_What you will do_: Quote the listing in full, exactly as given, minus any pictures.

_Input data_:
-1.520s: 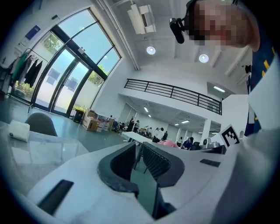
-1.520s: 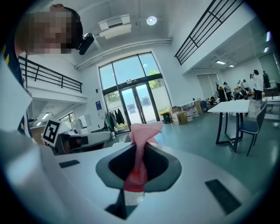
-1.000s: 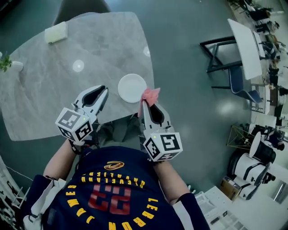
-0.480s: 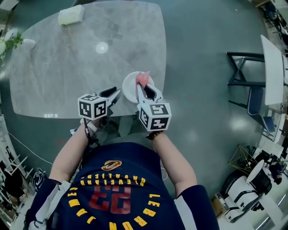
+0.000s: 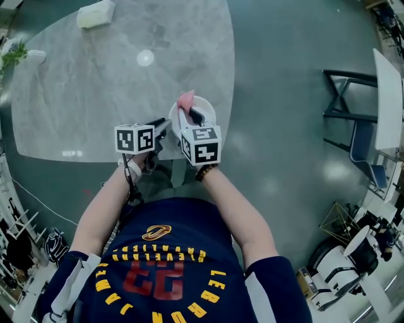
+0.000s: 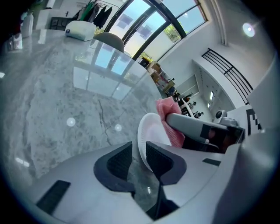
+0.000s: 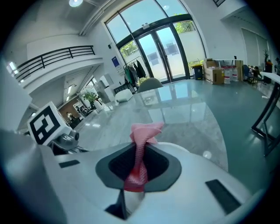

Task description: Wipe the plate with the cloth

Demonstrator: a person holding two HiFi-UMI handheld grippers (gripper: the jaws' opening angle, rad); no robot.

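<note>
A person in a dark blue jersey stands at the near edge of a grey marble-patterned bench (image 5: 95, 94) with rounded corners, holding a gripper in each hand.

A round white plate (image 6: 151, 131) lies on the bench close to that near edge, towards its right-hand corner.

The right gripper (image 5: 189, 115) reaches over the plate from the near side. Its jaws are pressed together on a pink woven cloth (image 7: 146, 130). The cloth runs down the gap between the two dark pads, and a bunched tuft of it stands out past the jaw tips. In the head view that tuft sits over the far part of the plate. Whether it touches the plate surface cannot be told.

The left gripper (image 5: 165, 125) is at the plate's left side, just beside the right gripper. Its jaws stand a little apart, with the plate's rim in the narrow gap between them. The rim lies against the jaw nearer the plate, while a strip of bench shows between the rim and the other jaw.

A pale folded pack (image 5: 95, 14) rests at the far edge of the bench, well apart from the plate. A small green plant (image 5: 12, 57) stands at the far left edge.

Black-framed furniture (image 5: 353, 120) stands on the grey floor to the right, away from the bench.
</note>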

_Solution to the problem_:
-1.520s: 
-1.520s: 
-1.000s: 
-0.480s: 
+0.000s: 
+0.000s: 
+0.000s: 

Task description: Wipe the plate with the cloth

Demonstrator: a person holding two HiFi-UMI handheld grippers (gripper: the jaws' opening angle, rad); no robot.

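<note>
A person in a dark blue jersey stands at the near edge of a grey marble-patterned bench (image 5: 95, 94) with rounded corners, holding a gripper in each hand.

A round white plate (image 6: 151, 131) lies on the bench close to that near edge, towards its right-hand corner.

The right gripper (image 5: 189, 115) reaches over the plate from the near side. Its jaws are pressed together on a pink woven cloth (image 7: 146, 130). The cloth runs down the gap between the two dark pads, and a bunched tuft of it stands out past the jaw tips. In the head view that tuft sits over the far part of the plate. Whether it touches the plate surface cannot be told.

The left gripper (image 5: 165, 125) is at the plate's left side, just beside the right gripper. Its jaws stand a little apart, with the plate's rim in the narrow gap between them. The rim lies against the jaw nearer the plate, while a strip of bench shows between the rim and the other jaw.

A pale folded pack (image 5: 95, 14) rests at the far edge of the bench, well apart from the plate. A small green plant (image 5: 12, 57) stands at the far left edge.

Black-framed furniture (image 5: 353, 120) stands on the grey floor to the right, away from the bench.
</note>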

The submitted response is complete.